Exercise objective: Reproduce the data in its entirety, exactly as written.

--- Provided material Enclosed Below ---

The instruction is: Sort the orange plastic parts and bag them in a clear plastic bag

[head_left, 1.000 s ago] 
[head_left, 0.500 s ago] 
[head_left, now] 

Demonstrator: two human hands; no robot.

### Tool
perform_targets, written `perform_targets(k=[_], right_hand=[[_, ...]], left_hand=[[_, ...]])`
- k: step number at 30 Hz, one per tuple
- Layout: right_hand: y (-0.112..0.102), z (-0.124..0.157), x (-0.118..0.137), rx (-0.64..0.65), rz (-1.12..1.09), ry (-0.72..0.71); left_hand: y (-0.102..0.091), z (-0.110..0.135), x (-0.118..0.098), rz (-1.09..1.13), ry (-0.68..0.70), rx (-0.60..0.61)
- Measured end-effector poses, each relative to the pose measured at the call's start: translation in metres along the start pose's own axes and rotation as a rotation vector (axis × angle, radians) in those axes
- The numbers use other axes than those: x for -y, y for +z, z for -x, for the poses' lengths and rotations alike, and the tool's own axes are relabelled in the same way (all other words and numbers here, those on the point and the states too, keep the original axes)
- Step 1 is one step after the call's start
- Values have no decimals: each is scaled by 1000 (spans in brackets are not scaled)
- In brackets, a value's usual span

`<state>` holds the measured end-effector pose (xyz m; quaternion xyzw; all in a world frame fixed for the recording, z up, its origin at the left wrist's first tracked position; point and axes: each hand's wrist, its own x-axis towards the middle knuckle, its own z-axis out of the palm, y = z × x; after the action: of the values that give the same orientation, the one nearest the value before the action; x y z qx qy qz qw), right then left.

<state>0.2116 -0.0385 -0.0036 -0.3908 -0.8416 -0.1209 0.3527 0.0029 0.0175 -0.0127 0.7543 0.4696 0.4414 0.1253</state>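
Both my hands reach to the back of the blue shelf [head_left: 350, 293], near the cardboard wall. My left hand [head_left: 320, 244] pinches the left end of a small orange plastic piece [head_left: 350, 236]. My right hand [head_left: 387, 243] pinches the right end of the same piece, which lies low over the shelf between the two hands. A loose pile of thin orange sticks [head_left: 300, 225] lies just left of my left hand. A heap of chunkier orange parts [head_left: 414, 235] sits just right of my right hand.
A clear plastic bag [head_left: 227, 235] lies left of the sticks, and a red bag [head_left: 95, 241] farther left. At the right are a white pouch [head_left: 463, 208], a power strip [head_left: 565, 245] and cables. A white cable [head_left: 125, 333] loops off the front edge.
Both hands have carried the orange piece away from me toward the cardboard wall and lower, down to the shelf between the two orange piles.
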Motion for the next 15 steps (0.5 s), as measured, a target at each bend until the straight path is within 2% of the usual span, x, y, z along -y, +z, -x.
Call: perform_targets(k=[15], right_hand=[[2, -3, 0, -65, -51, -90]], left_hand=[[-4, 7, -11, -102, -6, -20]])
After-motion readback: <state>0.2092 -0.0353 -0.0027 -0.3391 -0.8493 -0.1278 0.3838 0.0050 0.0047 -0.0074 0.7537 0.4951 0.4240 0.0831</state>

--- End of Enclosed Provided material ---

Exercise answer:
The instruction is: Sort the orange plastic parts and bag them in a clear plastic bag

[head_left, 1.000 s ago] 
[head_left, 0.500 s ago] 
[head_left, now] 

Demonstrator: two human hands; no robot.

### Tool
perform_targets, written `perform_targets(k=[_], right_hand=[[_, ...]], left_hand=[[_, ...]])`
- k: step number at 30 Hz, one per tuple
- Layout: right_hand: y (-0.112..0.102), z (-0.124..0.157), x (-0.118..0.137), rx (-0.64..0.65), rz (-1.12..1.09), ry (-0.72..0.71); left_hand: y (-0.102..0.091), z (-0.110..0.135), x (-0.118..0.098), rz (-1.09..1.13), ry (-0.68..0.70), rx (-0.60..0.61)
- Measured end-effector poses, each relative to the pose measured at the call's start: translation in metres along the start pose's own axes and rotation as a rotation vector (axis × angle, radians) in those axes
- The numbers use other axes than those: x for -y, y for +z, z for -x, for the poses' lengths and rotations alike, and the tool's own axes are relabelled in the same way (all other words and numbers here, those on the point and the states too, keep the original axes)
- Step 1 is one step after the call's start
- Values have no decimals: each is scaled by 1000 (spans in brackets are not scaled)
- In brackets, a value's usual span

`<state>` holds the measured end-effector pose (xyz m; quaternion xyzw; all in a world frame fixed for the recording, z up, its origin at the left wrist's first tracked position; point and axes: each hand's wrist, its own x-axis towards the middle knuckle, its own z-axis out of the palm, y = z × x; after the action: of the values that give the same orientation, the one nearest the value before the action; x y z qx qy qz qw), right then left.

<state>0.2116 -0.0385 -0.0036 -0.3908 -0.8416 -0.1209 0.3527 0.0029 0.0175 -0.0127 0.7543 0.4696 0.4414 0.1253</state>
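Both my hands reach to the back of the blue shelf [head_left: 350, 293], near the cardboard wall. My left hand [head_left: 320, 244] pinches the left end of a small orange plastic piece [head_left: 350, 236]. My right hand [head_left: 387, 243] pinches the right end of the same piece, which lies low over the shelf between the two hands. A loose pile of thin orange sticks [head_left: 300, 225] lies just left of my left hand. A heap of chunkier orange parts [head_left: 414, 235] sits just right of my right hand.
A clear plastic bag [head_left: 227, 235] lies left of the sticks, and a red bag [head_left: 95, 241] farther left. At the right are a white pouch [head_left: 463, 208], a power strip [head_left: 565, 245] and cables. A white cable [head_left: 125, 333] loops off the front edge.
Both hands have carried the orange piece away from me toward the cardboard wall and lower, down to the shelf between the two orange piles.
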Motion for the next 15 steps (0.5 s), as measured, a target at each bend until the straight path is within 2% of the usual span, x, y, z along -y, +z, -x.
Call: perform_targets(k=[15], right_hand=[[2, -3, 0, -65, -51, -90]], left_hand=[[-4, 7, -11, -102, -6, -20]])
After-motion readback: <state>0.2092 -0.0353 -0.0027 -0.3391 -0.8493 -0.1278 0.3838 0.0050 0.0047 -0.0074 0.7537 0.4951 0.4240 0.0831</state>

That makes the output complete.